\(s_t\) and \(h_i\) are source hidden states and target hidden state, the shape is (n,1). \(c_t\) is the final context vector, and \(\alpha_{t,s}\) is alignment score.

\[\begin{aligned} c_t&=\sum_{i=1}^n \alpha_{t,s}h_i \\
\alpha_{t,s}&= \frac{\exp(score(s_t,h_i))}{\sum_{i=1}^n \exp(score(s_t,h_i))} \end{aligned} \]

Global(Soft) VS Local(Hard)

Global Attention takes all source hidden states into account, and local attention only use part of the source hidden states.

Content-based VS Location-based

Content-based Attention uses both source hidden states and target hidden states, but location-based attention only use source hidden states.

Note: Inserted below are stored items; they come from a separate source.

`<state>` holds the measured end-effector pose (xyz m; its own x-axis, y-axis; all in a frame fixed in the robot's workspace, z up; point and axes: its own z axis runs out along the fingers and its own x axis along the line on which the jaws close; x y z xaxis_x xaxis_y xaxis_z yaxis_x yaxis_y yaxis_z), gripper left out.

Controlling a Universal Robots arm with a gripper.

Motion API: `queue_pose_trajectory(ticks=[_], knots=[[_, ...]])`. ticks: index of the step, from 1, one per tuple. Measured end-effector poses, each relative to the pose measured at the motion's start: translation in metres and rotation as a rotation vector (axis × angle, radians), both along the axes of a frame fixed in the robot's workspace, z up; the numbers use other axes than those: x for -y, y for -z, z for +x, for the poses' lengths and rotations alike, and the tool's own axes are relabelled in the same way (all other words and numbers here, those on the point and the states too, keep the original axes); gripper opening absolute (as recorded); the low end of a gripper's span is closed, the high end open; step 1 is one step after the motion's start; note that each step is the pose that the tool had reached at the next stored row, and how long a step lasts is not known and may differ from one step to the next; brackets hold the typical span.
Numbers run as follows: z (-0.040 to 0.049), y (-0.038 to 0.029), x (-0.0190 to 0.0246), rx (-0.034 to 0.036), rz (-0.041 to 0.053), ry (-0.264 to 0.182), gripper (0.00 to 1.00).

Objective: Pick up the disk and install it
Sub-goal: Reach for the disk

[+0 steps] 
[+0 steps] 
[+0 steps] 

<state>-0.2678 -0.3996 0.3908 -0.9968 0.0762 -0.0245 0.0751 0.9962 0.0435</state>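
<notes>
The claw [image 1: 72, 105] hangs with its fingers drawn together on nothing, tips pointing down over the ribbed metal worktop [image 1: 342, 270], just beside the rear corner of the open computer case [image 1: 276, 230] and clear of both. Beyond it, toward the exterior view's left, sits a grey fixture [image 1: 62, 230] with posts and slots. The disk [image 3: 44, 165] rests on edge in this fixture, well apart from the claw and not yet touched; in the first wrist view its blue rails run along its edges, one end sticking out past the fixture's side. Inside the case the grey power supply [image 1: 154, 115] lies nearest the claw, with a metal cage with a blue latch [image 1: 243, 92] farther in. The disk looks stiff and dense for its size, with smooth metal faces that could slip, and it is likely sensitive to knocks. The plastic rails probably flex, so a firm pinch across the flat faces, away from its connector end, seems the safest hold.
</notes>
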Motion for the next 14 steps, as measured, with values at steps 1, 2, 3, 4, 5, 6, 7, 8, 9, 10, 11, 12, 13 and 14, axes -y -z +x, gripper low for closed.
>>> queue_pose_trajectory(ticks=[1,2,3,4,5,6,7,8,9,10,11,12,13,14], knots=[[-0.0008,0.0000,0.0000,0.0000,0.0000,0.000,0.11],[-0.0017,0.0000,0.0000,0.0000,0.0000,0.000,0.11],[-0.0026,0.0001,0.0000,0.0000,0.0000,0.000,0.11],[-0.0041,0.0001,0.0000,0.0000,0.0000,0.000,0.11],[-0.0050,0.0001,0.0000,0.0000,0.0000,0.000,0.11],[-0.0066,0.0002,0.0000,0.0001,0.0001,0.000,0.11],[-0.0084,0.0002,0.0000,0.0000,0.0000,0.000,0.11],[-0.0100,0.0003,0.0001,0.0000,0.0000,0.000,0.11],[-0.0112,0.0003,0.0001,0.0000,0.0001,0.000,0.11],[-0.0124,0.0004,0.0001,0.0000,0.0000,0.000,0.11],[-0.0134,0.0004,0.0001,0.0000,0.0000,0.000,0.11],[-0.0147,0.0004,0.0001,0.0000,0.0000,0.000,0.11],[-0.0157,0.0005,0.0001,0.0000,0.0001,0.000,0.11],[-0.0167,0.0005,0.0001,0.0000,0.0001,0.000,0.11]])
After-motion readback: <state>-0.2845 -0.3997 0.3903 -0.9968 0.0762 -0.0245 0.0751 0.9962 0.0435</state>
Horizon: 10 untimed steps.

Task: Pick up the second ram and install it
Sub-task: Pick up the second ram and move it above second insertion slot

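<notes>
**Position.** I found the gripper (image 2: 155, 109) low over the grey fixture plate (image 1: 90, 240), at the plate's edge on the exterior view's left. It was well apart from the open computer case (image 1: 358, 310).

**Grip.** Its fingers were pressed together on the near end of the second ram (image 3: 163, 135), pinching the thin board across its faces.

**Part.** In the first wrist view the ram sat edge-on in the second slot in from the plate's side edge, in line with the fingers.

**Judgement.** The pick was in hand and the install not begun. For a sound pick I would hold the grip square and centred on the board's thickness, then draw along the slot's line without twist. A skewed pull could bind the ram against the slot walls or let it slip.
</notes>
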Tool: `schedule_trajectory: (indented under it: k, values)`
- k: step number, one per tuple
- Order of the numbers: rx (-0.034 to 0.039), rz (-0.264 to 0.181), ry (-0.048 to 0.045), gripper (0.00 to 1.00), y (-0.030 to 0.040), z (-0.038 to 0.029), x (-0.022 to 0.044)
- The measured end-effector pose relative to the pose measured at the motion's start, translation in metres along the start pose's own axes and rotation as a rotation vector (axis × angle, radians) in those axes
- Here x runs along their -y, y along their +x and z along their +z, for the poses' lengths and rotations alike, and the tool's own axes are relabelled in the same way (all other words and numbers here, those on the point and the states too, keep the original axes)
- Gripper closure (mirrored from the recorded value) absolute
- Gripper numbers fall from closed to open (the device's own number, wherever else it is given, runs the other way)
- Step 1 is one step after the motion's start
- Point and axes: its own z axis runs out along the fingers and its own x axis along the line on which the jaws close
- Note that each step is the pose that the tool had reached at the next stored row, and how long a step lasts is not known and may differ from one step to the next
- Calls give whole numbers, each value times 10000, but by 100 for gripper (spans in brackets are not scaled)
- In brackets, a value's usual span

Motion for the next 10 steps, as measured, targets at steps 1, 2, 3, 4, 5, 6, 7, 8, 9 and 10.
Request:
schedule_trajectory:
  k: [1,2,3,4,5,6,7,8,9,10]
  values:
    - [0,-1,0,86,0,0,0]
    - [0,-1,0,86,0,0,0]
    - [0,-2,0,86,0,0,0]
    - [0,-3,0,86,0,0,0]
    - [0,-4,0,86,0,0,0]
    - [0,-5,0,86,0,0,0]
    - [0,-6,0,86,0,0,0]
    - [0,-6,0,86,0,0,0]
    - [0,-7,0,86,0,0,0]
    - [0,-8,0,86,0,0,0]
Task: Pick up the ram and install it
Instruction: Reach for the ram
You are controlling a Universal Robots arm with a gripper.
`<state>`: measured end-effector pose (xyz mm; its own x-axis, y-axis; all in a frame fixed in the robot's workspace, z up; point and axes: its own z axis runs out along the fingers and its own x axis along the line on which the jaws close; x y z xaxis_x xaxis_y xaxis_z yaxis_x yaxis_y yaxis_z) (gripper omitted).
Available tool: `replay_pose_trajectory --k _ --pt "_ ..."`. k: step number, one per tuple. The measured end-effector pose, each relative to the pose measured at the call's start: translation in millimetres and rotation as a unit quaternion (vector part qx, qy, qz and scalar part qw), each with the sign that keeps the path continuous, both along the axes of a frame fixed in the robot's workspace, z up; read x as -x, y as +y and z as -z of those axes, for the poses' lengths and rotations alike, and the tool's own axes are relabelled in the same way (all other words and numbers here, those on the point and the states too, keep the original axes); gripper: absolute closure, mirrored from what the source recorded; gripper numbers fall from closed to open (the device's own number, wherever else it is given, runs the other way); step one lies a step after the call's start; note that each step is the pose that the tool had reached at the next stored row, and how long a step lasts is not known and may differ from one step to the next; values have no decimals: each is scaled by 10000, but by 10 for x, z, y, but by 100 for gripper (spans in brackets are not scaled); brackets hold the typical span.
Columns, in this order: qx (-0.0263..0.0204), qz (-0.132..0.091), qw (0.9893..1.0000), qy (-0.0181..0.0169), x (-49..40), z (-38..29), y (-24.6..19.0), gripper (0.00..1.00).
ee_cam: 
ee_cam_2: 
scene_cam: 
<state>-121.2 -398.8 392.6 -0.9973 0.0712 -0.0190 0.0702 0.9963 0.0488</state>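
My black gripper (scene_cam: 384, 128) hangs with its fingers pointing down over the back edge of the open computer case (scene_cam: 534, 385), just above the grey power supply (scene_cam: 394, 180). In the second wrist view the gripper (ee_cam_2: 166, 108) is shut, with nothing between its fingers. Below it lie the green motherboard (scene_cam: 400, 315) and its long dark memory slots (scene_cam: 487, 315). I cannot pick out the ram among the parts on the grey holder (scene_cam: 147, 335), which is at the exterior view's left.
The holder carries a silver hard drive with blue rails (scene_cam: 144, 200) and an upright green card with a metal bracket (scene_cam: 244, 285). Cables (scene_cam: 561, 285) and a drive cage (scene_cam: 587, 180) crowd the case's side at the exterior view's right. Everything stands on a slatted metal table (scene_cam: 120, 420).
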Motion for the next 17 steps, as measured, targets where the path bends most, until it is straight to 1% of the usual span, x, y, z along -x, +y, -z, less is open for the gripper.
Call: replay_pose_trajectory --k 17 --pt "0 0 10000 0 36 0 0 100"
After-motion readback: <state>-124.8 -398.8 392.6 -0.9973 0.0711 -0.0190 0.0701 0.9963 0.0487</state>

Here are several popular attention mechanisms:

Dot-Product

\[score(s_t,h_i)=s_t^Th_i\]

Scaled Dot-Product

\[score(s_t,h_i)=\frac{s_t^Th_i}{\sqrt{n}}\] where n is the vectors dimension. Google’s Transformer model has similar scaling factor when calculate self-attention: \(score=\frac{KQ^T}{\sqrt{n}}\)

Location-Base

\[socre(s_t,h_i)=softmax(W_as_t)\]

General

\[score(s_t,h_i)=s_t^TW_ah_i\]

\(Wa\)’s shape is (n,n)

Concat

\[score(s_t,h_i)=v_a^Ttanh(W_a[s_t,h_i])\]

\(v_a\)’s shape is (x,1), and \(Wa\) ’s shape is (x,x). This is similar to a neural network with one hidden layer.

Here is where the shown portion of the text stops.